### Work to complete
If a line in the data below holds the word "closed", copy it.
[[ Source information, beginning ]]
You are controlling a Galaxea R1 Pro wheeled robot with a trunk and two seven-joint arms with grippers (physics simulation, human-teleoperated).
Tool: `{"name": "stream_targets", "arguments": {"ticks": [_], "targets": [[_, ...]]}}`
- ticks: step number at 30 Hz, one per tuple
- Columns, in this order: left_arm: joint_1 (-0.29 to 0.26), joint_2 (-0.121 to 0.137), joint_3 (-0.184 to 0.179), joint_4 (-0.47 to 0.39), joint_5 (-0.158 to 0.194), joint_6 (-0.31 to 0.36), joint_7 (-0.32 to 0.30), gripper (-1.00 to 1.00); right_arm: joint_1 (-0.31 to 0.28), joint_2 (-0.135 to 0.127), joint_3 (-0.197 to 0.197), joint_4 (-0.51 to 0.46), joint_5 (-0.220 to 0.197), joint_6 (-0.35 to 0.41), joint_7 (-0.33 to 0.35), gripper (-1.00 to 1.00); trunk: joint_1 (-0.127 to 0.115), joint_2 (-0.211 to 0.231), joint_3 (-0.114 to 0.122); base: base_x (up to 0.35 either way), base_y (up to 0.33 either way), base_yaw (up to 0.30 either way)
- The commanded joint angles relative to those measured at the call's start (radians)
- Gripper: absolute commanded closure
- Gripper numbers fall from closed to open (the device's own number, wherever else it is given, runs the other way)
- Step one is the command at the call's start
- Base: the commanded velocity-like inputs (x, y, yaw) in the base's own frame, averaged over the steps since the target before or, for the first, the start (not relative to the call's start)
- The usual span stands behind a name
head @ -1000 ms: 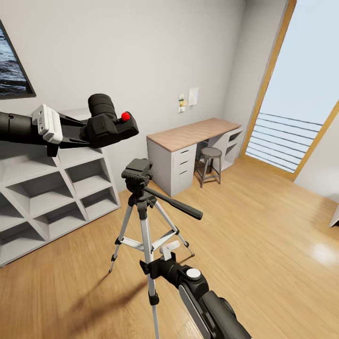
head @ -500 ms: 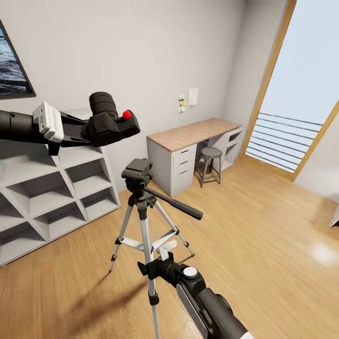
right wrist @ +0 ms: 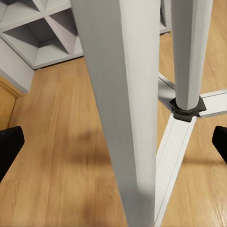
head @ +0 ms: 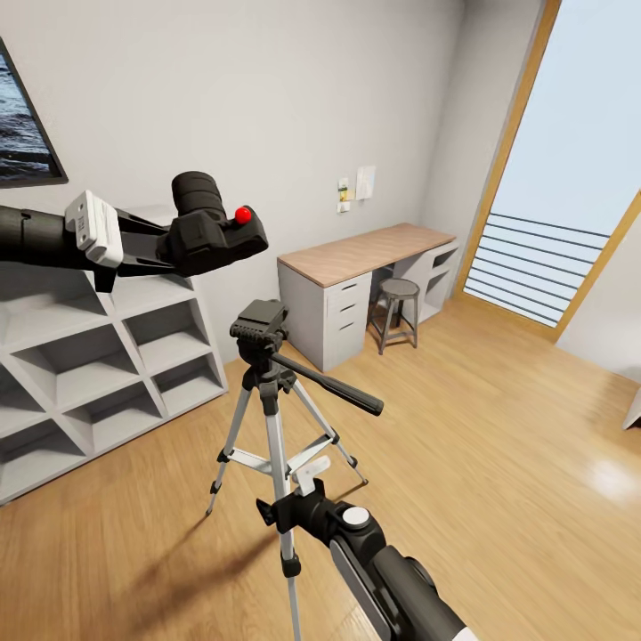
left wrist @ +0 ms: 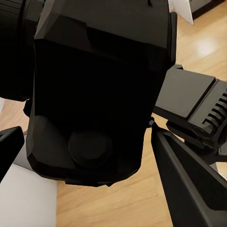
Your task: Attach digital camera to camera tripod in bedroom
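Light wood plank flooring [head: 499, 445] is spread beneath the camera tripod [head: 267, 392], which stands upright in front of the white cube shelves [head: 98, 356]. Above its black head and toward the shelves, the digital camera [head: 214, 233] is clamped in the left gripper [head: 165, 245]. The right gripper [head: 278, 509] is spread wide around a silver front leg, without contact.

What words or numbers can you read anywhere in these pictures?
None can be read.
The papers on the wall above the desk: marks too small and blurred to read.
The digital camera and the camera tripod: no lettering visible.
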Motion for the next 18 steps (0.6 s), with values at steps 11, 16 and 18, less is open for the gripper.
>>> {"name": "stream_targets", "arguments": {"ticks": [11, 16, 18], "targets": [[-0.003, 0.001, -0.003, 0.0, 0.008, 0.008, 0.0, 1.0, -0.001, 0.0, 0.003, -0.001, -0.004, 0.0, 0.0, -1.0, 0.001, -0.002, -0.002, 0.0, 0.0, 0.0], [-0.003, 0.001, -0.003, 0.0, 0.008, 0.007, 0.0, 1.0, -0.001, 0.0, 0.003, -0.001, -0.005, -0.019, -0.001, 1.0, 0.001, -0.002, -0.002, 0.0, 0.0, 0.0], [-0.003, 0.001, -0.003, 0.0, 0.008, 0.007, 0.0, 1.0, -0.001, 0.0, 0.003, 0.0, -0.005, -0.025, -0.001, 1.0, 0.001, -0.002, -0.002, 0.0, 0.0, 0.0]]}}
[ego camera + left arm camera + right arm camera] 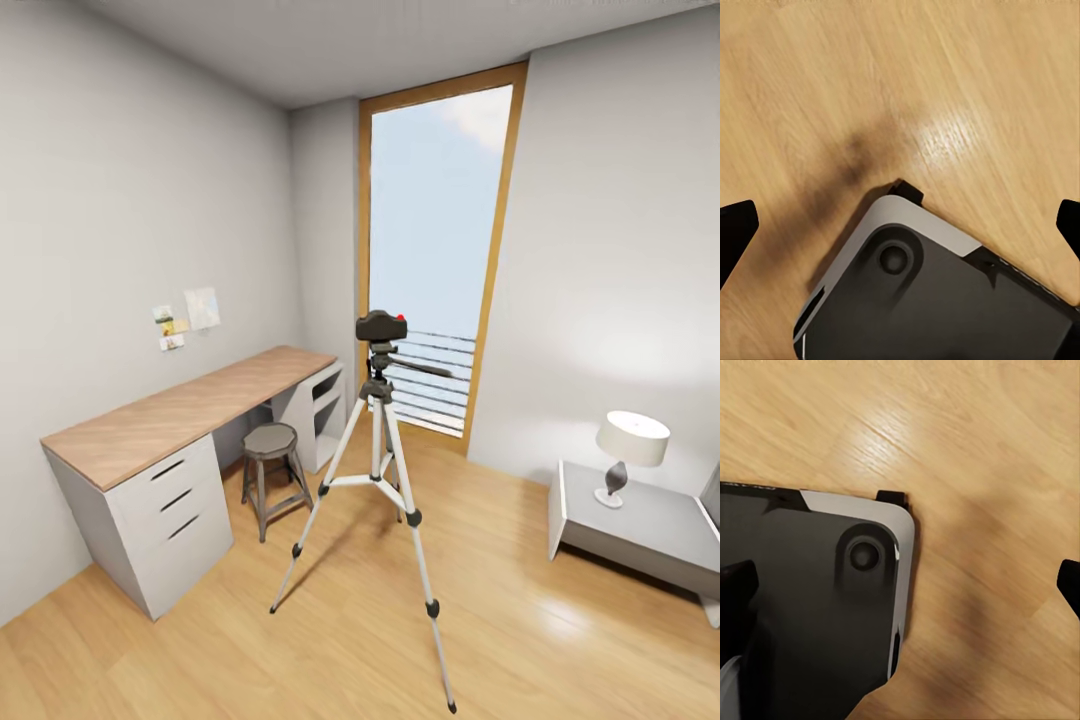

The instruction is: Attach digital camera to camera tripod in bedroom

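In the head view the camera tripod (378, 440) stands in the middle of the bedroom on the light wood floor, its three silver-white legs spread and its black pan handle pointing right. The digital camera (380, 326), black with a red dot on top, sits on the tripod's dark head. My left gripper (900, 225) is open, its dark fingertips (735, 232) at the picture's edges, hanging over the floor and a corner of my own base. Over the floor and base as well, my right gripper (902, 585) is open with nothing between its fingers.
A wood-topped white desk (190, 410) runs along the left wall with a grey stool (272, 465) beside it. Behind the tripod is the tall wood-framed window (435, 250). At the right a low grey stand (640, 530) carries a lamp (630, 450).
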### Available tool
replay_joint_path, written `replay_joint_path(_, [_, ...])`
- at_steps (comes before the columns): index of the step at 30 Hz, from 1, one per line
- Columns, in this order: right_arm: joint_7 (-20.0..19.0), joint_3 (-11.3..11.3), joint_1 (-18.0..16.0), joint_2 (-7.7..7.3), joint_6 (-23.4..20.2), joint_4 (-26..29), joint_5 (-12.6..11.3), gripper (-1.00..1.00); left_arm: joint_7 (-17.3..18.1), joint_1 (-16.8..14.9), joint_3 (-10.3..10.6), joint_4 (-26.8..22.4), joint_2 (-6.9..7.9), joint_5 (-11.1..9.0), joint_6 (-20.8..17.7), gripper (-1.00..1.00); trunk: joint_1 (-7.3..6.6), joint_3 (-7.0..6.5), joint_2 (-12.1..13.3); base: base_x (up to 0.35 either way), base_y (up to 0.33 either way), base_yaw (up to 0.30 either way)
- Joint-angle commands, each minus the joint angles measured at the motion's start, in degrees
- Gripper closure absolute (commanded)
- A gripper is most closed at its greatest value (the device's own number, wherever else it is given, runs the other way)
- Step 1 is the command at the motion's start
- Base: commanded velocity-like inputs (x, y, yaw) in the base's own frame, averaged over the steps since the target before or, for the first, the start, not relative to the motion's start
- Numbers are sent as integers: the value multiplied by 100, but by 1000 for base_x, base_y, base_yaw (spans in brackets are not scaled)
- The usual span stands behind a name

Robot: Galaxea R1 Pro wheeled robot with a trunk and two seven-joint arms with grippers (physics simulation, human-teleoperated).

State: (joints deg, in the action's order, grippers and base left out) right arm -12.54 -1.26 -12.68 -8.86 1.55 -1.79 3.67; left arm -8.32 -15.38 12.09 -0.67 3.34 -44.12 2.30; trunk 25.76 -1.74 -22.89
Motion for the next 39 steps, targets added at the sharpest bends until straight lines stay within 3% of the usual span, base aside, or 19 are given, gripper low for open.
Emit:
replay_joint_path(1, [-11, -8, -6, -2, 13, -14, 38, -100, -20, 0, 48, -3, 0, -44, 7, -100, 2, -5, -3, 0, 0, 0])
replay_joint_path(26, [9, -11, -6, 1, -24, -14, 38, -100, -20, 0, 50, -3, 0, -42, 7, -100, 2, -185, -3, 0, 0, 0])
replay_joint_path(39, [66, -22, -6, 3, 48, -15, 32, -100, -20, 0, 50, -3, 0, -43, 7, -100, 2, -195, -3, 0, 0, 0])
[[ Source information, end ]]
### Task solution
- Gripper numbers fall from closed to open (the device's own number, wherever else it is given, runs the other way)
- A gripper is most closed at its greatest value (the device's own number, wherever else it is given, runs the other way)

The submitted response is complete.